Rust is a really different topic. It's an imperative low-level language with functional trappings, not the reverse. First off, "reasoning about memory access" really means "think about what part of code owns which data", which is non-trivial, especially considering the various ways for sharing data in Rust.

Secondly, trying to do idiomatic OCaml in Rust is a terrible idea. Idiomatic OCaml is all about immutability and recursion. Immutability means allocation, and idiomatic Rust is pretty much all about avoiding allocations. And recursion is also a bad idea, especially considering Rust does not have TCO. It's not a dig at Rust, which is an exceedingly interesting language of its own, but Rust and OCaml have completely different philosophies.

darksaints · on July 16, 2017

Idiomatic rust avoids heap allocations, but it very much encourages immutable stack allocation...something that OCaml also tries to encourage.
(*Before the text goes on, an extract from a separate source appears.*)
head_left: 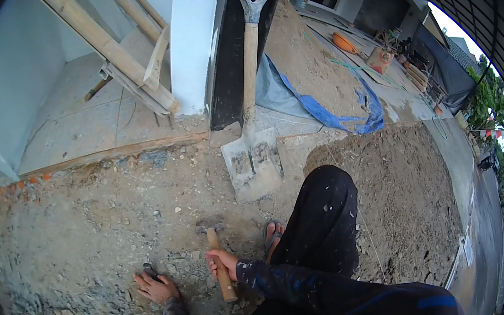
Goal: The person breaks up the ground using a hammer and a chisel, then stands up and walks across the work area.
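Note:
My right hand (223, 264) is wrapped round the wooden handle of a hammer (225, 287). The hammer's metal head (210, 225) rests on or just above the rubble-strewn ground, pointing away from me. To the left, my left hand (158, 288) lies low over the broken ground (108, 263), fingers stretched and apart. A small dark object (148, 269) shows right by its fingers and thumb; I cannot make out its kind or whether the hand touches it.
A shovel (254, 163) leans upright against the dark pillar ahead. Bamboo poles (120, 54) stand in the tiled corner at left. Blue tarp (348, 122) edges a sand pile (310, 68). Dark loose soil (402, 202) lies right of my bent knee (327, 205). An orange basin (345, 43) sits farther back.

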`<state>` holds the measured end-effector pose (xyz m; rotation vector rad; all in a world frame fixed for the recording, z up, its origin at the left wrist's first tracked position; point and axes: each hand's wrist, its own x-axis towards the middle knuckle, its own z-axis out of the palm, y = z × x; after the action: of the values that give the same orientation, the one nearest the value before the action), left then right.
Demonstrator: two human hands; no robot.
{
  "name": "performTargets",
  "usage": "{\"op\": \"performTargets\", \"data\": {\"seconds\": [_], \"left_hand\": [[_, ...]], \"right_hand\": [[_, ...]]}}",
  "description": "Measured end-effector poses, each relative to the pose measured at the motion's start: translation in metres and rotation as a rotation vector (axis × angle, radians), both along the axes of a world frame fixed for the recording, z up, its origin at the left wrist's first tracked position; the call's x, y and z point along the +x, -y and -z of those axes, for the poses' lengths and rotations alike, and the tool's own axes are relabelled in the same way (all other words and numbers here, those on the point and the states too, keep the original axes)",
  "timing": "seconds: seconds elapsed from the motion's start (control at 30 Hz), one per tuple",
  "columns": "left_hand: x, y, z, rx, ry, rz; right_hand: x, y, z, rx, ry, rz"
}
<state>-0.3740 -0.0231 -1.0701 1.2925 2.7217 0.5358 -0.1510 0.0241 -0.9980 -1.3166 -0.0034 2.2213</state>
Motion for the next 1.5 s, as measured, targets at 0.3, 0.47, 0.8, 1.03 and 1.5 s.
{"op": "performTargets", "data": {"seconds": [0.3,0.47,0.8,1.03,1.5], "left_hand": [[-0.017,0.01,0.017,-0.17,0.119,-0.514],[0.0,0.027,0.016,-0.025,0.124,-0.512],[-0.004,0.03,0.02,0.08,0.087,-0.538],[-0.003,0.032,0.018,0.116,0.134,-0.543],[-0.007,0.037,0.018,0.149,0.194,-0.501]], "right_hand": [[0.001,-0.025,0.024,-0.058,-0.291,0.172],[-0.036,0.028,-0.062,0.284,0.288,-0.35],[-0.132,0.0,-0.222,1.273,0.269,-0.703],[-0.105,-0.037,-0.044,1.76,0.999,-1.158],[-0.138,-0.026,-0.109,1.826,0.934,-1.072]]}}
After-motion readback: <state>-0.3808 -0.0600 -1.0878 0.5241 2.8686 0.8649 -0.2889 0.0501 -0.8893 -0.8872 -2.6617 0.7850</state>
Rust started out a lot like OCaml, and gradually moved away from it whenever they needed to make a compromise to improve its position as a systems language. You start to see it with big things like how the pattern matcher works, but you also notice small things like idiomatic capitalization (lower_snake_case for functions, UpperCamelCase for types). The original compiler was even written in OCaml. The language borrowed a lot from OCaml and the ML subculture is still really strong on the core development team. That shows through enough to persuade ML-inclined engineers to use it even when they don't need a systems language. I'd say there's a really strong reason the comparison still exists even if they've moved apart over time.

mercurial · on July 16, 2017

> Idiomatic rust avoids heap allocations, but it very much encourages immutable stack allocation...something that OCaml also tries to encourage.

No doubt, but most of your OCaml data structures will, in a typical program, still be on the heap, while idiomatic Rust will avoid Box whenever possible.

Apart from that, I know about the links between the two (and I think the blend between the OCaml/Java (for the generics) and Ruby syntax (lambdas) works really well in practice. But I think the underlying philosophy, and the way of structuring code are really different. This is a much more fundamental concern than surface-level considerations.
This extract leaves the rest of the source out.